TASK STATEMENT
Please write out all of the data below exactly, without including the pictures.

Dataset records
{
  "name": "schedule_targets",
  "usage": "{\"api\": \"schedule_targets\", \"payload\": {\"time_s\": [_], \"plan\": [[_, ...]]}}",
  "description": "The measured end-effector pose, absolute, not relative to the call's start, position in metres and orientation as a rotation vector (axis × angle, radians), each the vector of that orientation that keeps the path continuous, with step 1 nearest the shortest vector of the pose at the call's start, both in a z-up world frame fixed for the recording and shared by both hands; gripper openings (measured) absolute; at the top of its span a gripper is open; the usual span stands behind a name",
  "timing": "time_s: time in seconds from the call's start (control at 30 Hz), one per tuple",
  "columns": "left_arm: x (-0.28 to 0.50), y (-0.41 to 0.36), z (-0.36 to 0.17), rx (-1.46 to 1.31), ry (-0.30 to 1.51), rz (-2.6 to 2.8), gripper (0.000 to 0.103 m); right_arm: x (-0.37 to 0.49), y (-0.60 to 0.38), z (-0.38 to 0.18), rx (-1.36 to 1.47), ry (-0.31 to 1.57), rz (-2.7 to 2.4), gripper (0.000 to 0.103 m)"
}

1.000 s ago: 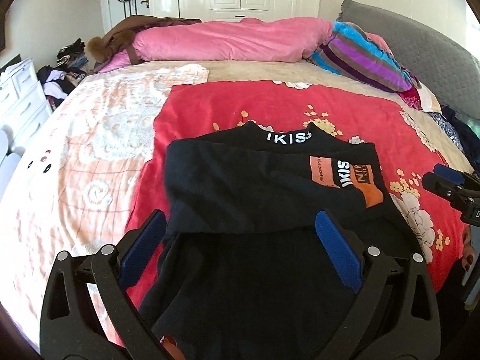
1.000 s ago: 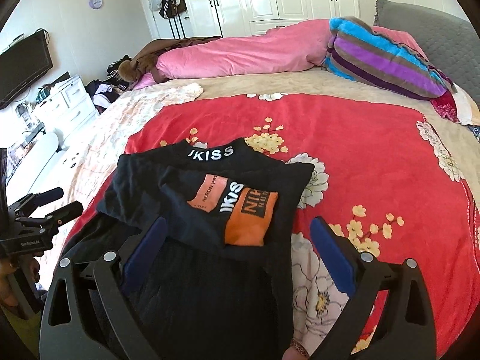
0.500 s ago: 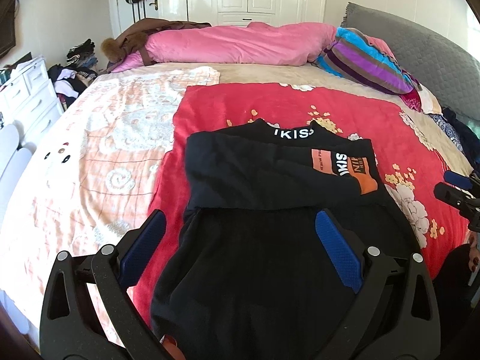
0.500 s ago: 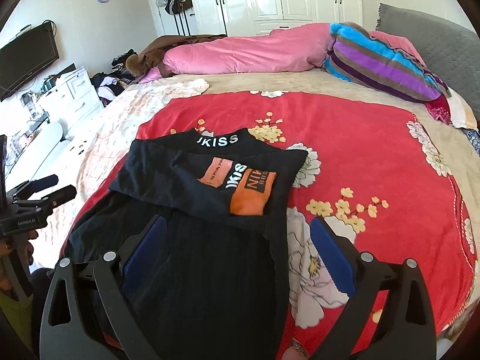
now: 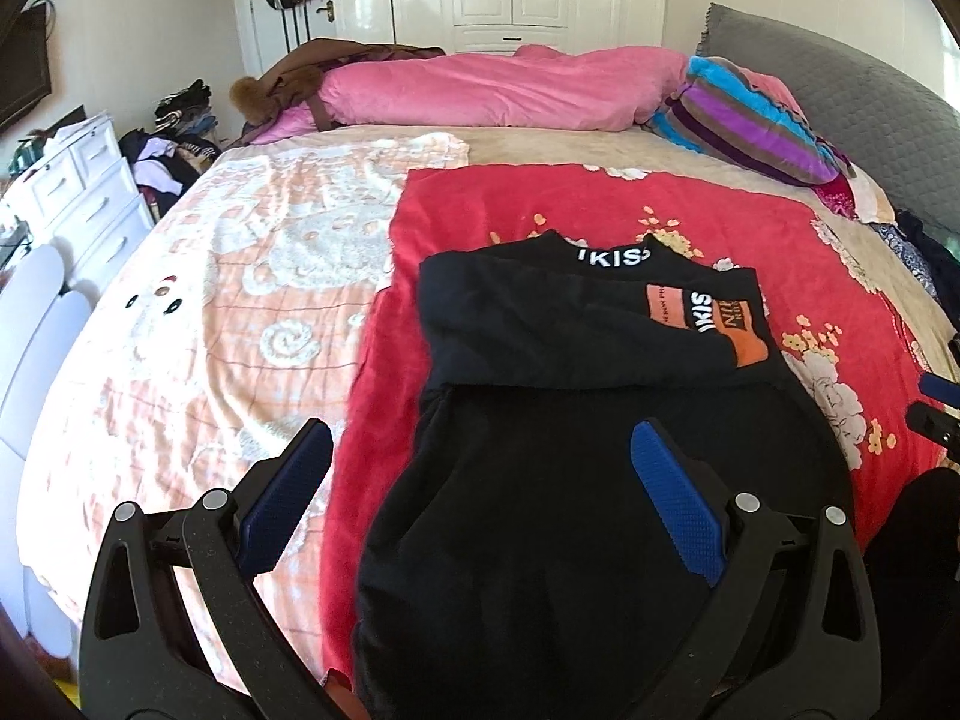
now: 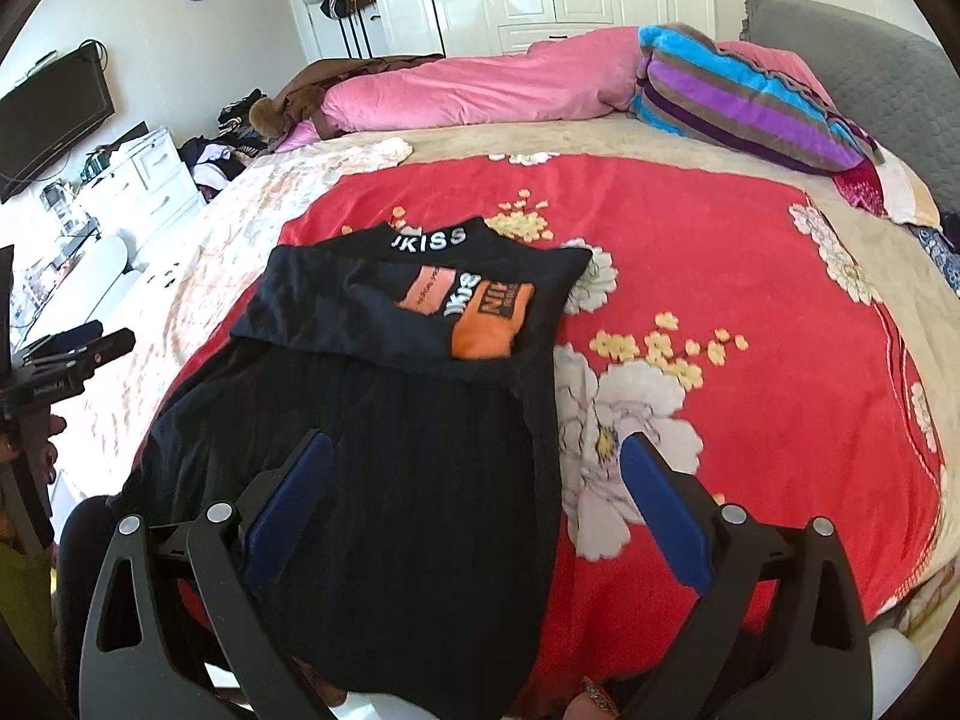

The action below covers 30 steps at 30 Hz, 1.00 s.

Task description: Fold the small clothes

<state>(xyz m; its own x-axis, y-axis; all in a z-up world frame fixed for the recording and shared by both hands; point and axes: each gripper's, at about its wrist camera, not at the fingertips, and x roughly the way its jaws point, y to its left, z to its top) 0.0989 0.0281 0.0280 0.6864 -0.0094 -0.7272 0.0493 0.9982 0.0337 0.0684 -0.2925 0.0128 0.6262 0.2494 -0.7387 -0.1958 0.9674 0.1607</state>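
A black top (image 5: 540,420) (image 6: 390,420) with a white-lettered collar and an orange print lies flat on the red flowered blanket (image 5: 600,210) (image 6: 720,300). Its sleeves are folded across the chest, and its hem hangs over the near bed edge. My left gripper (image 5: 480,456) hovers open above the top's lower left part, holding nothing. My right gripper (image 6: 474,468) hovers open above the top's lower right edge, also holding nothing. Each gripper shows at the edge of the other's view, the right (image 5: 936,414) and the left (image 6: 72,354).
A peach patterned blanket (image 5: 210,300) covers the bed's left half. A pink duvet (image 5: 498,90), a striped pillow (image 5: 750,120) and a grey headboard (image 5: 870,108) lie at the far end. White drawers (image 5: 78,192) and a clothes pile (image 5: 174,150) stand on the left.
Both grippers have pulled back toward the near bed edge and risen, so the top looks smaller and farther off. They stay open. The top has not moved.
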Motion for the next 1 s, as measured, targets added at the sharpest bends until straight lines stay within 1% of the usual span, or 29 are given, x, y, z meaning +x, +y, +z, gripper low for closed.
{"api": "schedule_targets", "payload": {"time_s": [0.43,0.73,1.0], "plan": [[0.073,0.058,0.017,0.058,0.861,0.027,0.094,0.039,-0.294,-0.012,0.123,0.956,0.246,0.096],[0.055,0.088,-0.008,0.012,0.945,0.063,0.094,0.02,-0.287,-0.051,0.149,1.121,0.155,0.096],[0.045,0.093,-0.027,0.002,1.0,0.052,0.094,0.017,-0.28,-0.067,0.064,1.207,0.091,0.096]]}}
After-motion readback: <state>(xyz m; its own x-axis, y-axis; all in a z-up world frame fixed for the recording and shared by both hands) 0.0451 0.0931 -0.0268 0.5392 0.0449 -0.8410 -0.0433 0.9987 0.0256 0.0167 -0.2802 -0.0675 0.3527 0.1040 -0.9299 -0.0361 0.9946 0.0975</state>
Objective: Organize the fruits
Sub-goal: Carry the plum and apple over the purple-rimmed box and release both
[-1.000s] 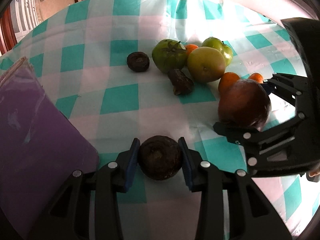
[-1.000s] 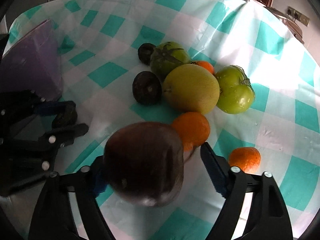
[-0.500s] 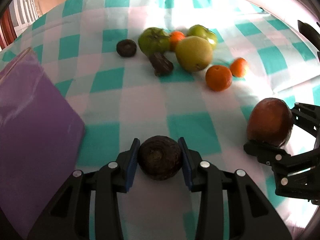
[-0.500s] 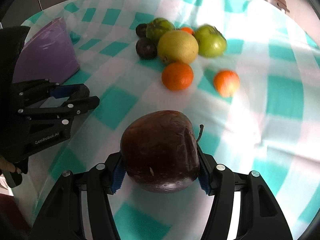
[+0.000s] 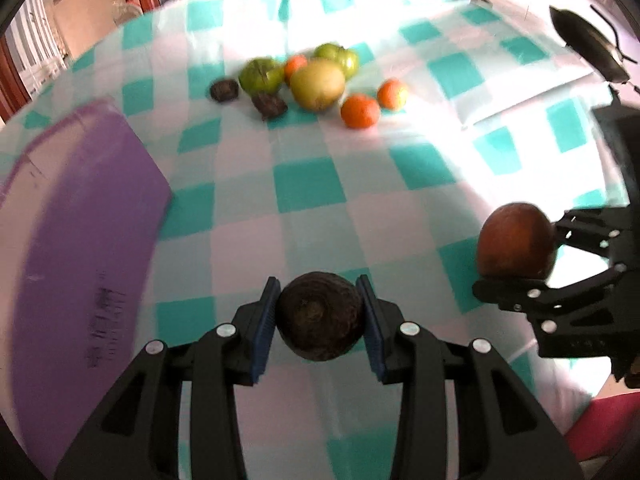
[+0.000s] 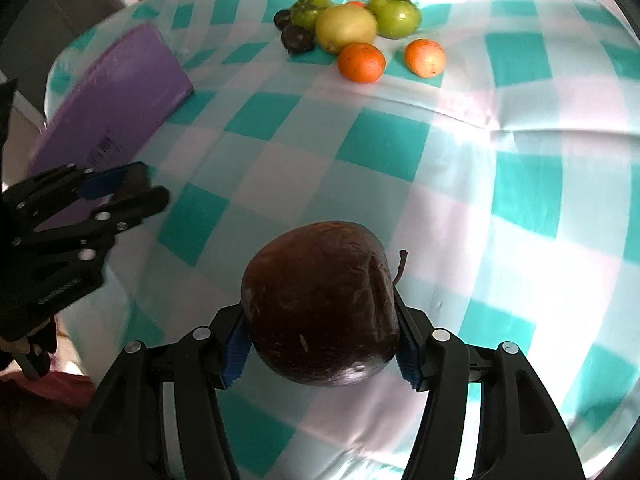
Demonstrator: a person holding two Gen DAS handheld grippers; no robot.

SOLUTION
{
  "name": "schedule_targets",
  "usage": "{\"api\": \"schedule_targets\", \"payload\": {\"time_s\": [_], \"plan\": [[_, ...]]}}",
  "description": "The measured end-effector pose, absolute, not relative to the call's start, position in metres and orientation as a rotation vector (axis × angle, radians), each the vector of that orientation that keeps the path continuous, with step 1 nearest the shortest vector of the pose at the call's start, both in a z-up world frame fixed for the recording and shared by both hands; gripper openings (measured) absolute; at the top of its span a gripper is open; the usual span stands behind a name",
  "timing": "time_s: time in seconds from the call's start (control at 30 Hz), one per tuple",
  "columns": "left_arm: x (-0.28 to 0.50), y (-0.41 to 0.36), z (-0.36 to 0.17), rx (-1.46 to 1.31), ry (-0.30 to 1.51), rz (-2.6 to 2.8), gripper (0.000 to 0.103 m); right_arm: x (-0.37 to 0.49), y (-0.60 to 0.38), z (-0.38 to 0.18), rx (-1.36 to 1.47), ry (-0.31 to 1.57), rz (-2.7 to 2.4), gripper (0.000 to 0.103 m)"
}

1.000 s ago: 
1.000 s ago: 
0.500 s ago: 
0.500 s ago: 
now: 
now: 

The action below covers 30 steps at 30 Hz, 1.00 s.

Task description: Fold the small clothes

<state>(xyz m; its own x-axis, y-axis; all in a z-up world frame fixed for the recording and shared by both hands; point and axes: each gripper's, at about its wrist camera, not at the fingertips, and x roughly the way its jaws point, y to its left, z to its top) 0.0989 0.0281 0.0280 0.6864 -0.0094 -0.7272 0.0493 0.9982 0.0337 0.0684 -0.2925 0.0128 0.6262 0.2494 -0.7387 -0.1958 0.9674 0.1607</state>
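A black top (image 5: 540,420) (image 6: 390,420) with a white-lettered collar and an orange print lies flat on the red flowered blanket (image 5: 600,210) (image 6: 720,300). Its sleeves are folded across the chest, and its hem hangs over the near bed edge. My left gripper (image 5: 480,456) hovers open above the top's lower left part, holding nothing. My right gripper (image 6: 474,468) hovers open above the top's lower right edge, also holding nothing. Each gripper shows at the edge of the other's view, the right (image 5: 936,414) and the left (image 6: 72,354).
A peach patterned blanket (image 5: 210,300) covers the bed's left half. A pink duvet (image 5: 498,90), a striped pillow (image 5: 750,120) and a grey headboard (image 5: 870,108) lie at the far end. White drawers (image 5: 78,192) and a clothes pile (image 5: 174,150) stand on the left.
Both grippers have pulled back toward the near bed edge and risen, so the top looks smaller and farther off. They stay open. The top has not moved.
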Motion for the next 1 s, as measured, targets added at the sharpest bends until straight lines stay within 1% of the usual span, or 29 are given, x, y, z meaning +x, +y, +z, gripper low for closed.
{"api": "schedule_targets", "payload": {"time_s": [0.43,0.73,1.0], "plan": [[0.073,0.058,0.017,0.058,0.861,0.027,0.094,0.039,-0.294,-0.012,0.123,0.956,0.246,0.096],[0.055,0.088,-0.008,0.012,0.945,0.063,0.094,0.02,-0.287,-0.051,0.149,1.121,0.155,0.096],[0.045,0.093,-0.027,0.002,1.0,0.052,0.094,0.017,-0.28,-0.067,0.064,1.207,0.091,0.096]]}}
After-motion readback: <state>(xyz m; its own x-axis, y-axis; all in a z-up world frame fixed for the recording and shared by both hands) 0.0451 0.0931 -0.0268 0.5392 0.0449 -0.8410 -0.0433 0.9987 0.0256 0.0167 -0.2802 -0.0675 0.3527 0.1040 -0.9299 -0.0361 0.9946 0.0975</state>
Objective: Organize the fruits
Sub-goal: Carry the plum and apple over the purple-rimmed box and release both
[-1.000s] 
[-1.000s] 
[-0.500s] 
[-0.500s] 
[+0.000s] 
[+0.000s] 
Demonstrator: a person holding two Gen DAS handheld grippers; no robot.

No further output is required for this exercise.